__What you should do__
Set down the data below once more, precisely as it reads.

__Records__

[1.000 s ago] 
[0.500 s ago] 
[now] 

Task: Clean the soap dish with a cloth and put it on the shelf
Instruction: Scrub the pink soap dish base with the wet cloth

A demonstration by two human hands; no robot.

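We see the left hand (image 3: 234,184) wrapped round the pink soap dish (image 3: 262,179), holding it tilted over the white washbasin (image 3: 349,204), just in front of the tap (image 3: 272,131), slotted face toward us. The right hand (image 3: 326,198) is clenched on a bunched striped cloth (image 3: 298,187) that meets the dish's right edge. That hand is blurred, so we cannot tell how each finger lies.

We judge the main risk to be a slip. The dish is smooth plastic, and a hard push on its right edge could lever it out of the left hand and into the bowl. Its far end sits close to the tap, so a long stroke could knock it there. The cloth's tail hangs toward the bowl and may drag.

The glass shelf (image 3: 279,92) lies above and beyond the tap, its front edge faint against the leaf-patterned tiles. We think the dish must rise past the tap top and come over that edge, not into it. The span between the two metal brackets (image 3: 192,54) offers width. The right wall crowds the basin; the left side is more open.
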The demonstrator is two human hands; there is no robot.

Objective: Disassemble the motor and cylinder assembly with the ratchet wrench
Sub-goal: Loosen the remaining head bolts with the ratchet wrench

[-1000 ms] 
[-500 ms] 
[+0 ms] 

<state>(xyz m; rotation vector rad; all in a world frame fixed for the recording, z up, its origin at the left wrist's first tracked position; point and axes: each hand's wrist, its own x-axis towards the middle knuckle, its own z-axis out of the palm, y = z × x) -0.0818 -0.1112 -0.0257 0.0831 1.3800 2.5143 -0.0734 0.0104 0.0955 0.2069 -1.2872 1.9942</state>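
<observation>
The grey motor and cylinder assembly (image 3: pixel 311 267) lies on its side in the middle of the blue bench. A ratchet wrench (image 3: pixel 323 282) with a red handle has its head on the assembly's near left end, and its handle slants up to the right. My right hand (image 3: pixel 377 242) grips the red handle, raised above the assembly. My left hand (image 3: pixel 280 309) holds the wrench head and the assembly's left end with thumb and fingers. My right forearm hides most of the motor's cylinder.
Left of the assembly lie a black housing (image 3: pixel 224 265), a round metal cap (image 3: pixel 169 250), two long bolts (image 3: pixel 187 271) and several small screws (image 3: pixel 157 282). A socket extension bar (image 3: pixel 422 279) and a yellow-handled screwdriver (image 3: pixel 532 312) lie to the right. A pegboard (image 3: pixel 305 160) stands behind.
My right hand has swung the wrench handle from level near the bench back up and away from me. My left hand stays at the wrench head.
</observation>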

__Result of the task__
[1.000 s ago] 
[0.500 s ago] 
[now] 

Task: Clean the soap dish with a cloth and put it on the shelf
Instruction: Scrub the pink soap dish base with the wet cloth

A demonstration by two human hands; no robot.

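We see the left hand (image 3: 234,184) wrapped round the pink soap dish (image 3: 262,179), holding it tilted over the white washbasin (image 3: 349,204), just in front of the tap (image 3: 272,131), slotted face toward us. The right hand (image 3: 326,198) is clenched on a bunched striped cloth (image 3: 298,187) that meets the dish's right edge. That hand is blurred, so we cannot tell how each finger lies.

We judge the main risk to be a slip. The dish is smooth plastic, and a hard push on its right edge could lever it out of the left hand and into the bowl. Its far end sits close to the tap, so a long stroke could knock it there. The cloth's tail hangs toward the bowl and may drag.

The glass shelf (image 3: 279,92) lies above and beyond the tap, its front edge faint against the leaf-patterned tiles. We think the dish must rise past the tap top and come over that edge, not into it. The span between the two metal brackets (image 3: 192,54) offers width. The right wall crowds the basin; the left side is more open.
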The demonstrator is two human hands; there is no robot.

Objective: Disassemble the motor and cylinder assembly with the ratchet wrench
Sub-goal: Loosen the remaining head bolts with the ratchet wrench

[-1000 ms] 
[-500 ms] 
[+0 ms] 

<state>(xyz m; rotation vector rad; all in a world frame fixed for the recording, z up, its origin at the left wrist's first tracked position; point and axes: each hand's wrist, its own x-axis towards the middle knuckle, its own z-axis out of the palm, y = z × x) -0.0818 -0.1112 -0.0257 0.0831 1.3800 2.5143 -0.0734 0.0104 0.0955 0.2069 -1.2872 1.9942</state>
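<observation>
The grey motor and cylinder assembly (image 3: pixel 311 267) lies on its side in the middle of the blue bench. A ratchet wrench (image 3: pixel 323 282) with a red handle has its head on the assembly's near left end, and its handle slants up to the right. My right hand (image 3: pixel 377 242) grips the red handle, raised above the assembly. My left hand (image 3: pixel 280 309) holds the wrench head and the assembly's left end with thumb and fingers. My right forearm hides most of the motor's cylinder.
Left of the assembly lie a black housing (image 3: pixel 224 265), a round metal cap (image 3: pixel 169 250), two long bolts (image 3: pixel 187 271) and several small screws (image 3: pixel 157 282). A socket extension bar (image 3: pixel 422 279) and a yellow-handled screwdriver (image 3: pixel 532 312) lie to the right. A pegboard (image 3: pixel 305 160) stands behind.
My right hand has swung the wrench handle from level near the bench back up and away from me. My left hand stays at the wrench head.
</observation>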

This output has been given in full.